According to the United States Census Bureau, the town has a total area of 1.1 sqmi, all land.

==Demographics==

As of the census of 2000, there were 213 people, 85 households, and 62 families residing in the town. The population density was 199.1 PD/sqmi. There were 90 housing units at an average density of 84.5 /sqmi. The racial makeup of the town was 97.64% White, 0.94% African American, 0.94% from other races, and 0.47% from two or more races. Hispanic or Latino of any race were 2.83% of the population.

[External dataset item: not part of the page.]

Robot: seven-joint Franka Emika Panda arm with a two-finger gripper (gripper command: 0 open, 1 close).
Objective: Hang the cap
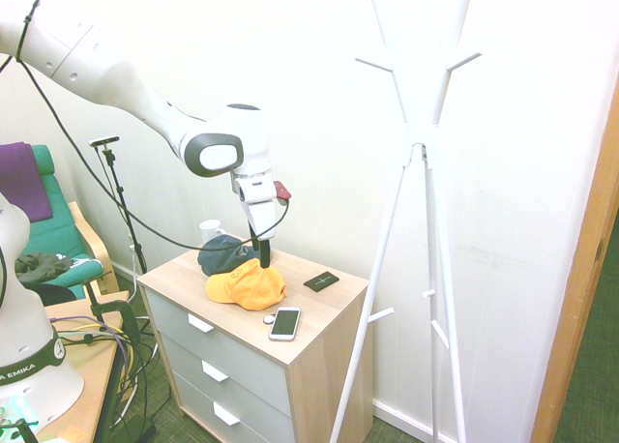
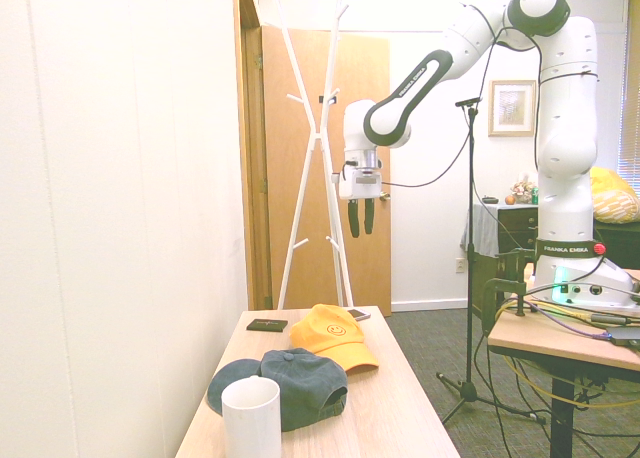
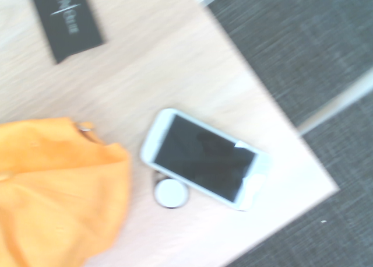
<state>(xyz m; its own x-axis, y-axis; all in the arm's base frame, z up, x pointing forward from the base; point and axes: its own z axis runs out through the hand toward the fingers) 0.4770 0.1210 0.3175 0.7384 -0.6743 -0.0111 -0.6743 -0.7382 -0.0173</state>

There were 85 households, out of which 31.8% had children under the age of 18 living with them, 61.2% were married couples living together, 9.4% had a female householder with no husband present, and 25.9% were non-families. 23.5% of all households were made up of individuals, and 11.8% had someone living alone who was 65 years of age or older. The average household size was 2.47 and the average family size was 2.92.

In the town, the population was spread out, with 22.6% under the age of 18, 9.9% from 18 to 24, 23.1% from 25 to 44, 25.0% from 45 to 64, and 19.3% who were 65 years of age or older. The median age was 42 years. For every 100 females, there were 114.1 males. For every 100 females age 18 and over, there were 105.0 males.

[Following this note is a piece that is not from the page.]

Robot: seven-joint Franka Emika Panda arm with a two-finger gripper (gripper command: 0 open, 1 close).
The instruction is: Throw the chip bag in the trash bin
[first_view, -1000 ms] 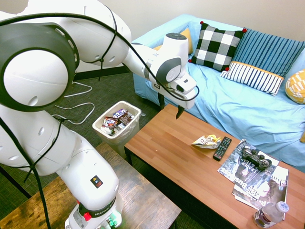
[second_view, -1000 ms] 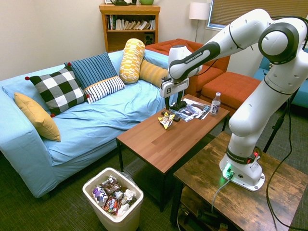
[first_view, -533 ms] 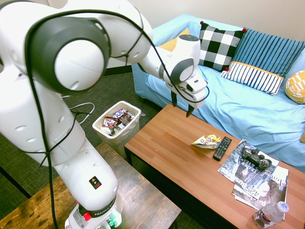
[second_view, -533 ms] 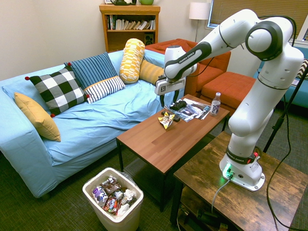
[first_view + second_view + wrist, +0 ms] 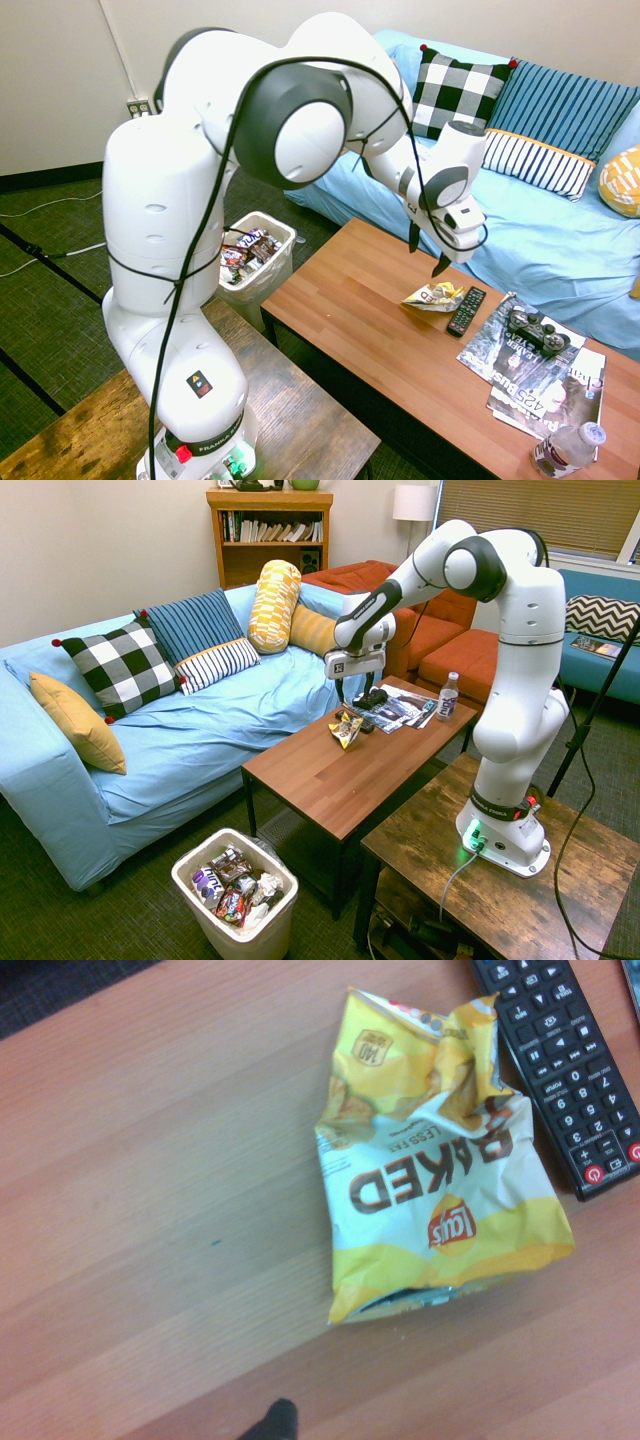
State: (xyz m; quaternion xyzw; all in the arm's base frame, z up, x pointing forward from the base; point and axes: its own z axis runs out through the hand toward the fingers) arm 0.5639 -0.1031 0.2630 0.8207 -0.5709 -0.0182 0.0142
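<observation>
The claw (image 5: 428,254) has swung across the counter (image 5: 350,310) and dropped lower since a second ago; it now hangs open and empty just above the chip bag (image 5: 433,296). The bag lies crumpled beside the remote (image 5: 466,310). The bin (image 5: 252,256) stands well behind the claw, on the floor.

In my wrist view the long black plastic remote (image 5: 570,1070) runs off the top and right edges. From the second exterior view the crumpled yellow-and-white foil chip bag (image 5: 346,729) is too small to read.
</observation>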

The median income for a household in the town was $28,750, and the median income for a family was $38,036. Males had a median income of $25,000 versus $19,167 for females. The per capita income for the town was $16,946. About 6.3% of families and 10.8% of the population were below the poverty line, including 8.9% of those under the age of eighteen and none of those 65 or over.

Historical population
| Census | Pop. | Note | %± |
| 1910 | 148 |  | — |
| 1970 | 159 |  | — |
| 1980 | 251 |  | 57.9% |
| 1990 | 232 |  | −7.6% |
| 2000 | 212 |  | −8.6% |
| 2010 | 514 |  | 142.5% |
| 2020 | 437 |  | −15.0% |
U.S. Decennial Census

==Education==
The Town of Falkner is served by the North Tippah School District.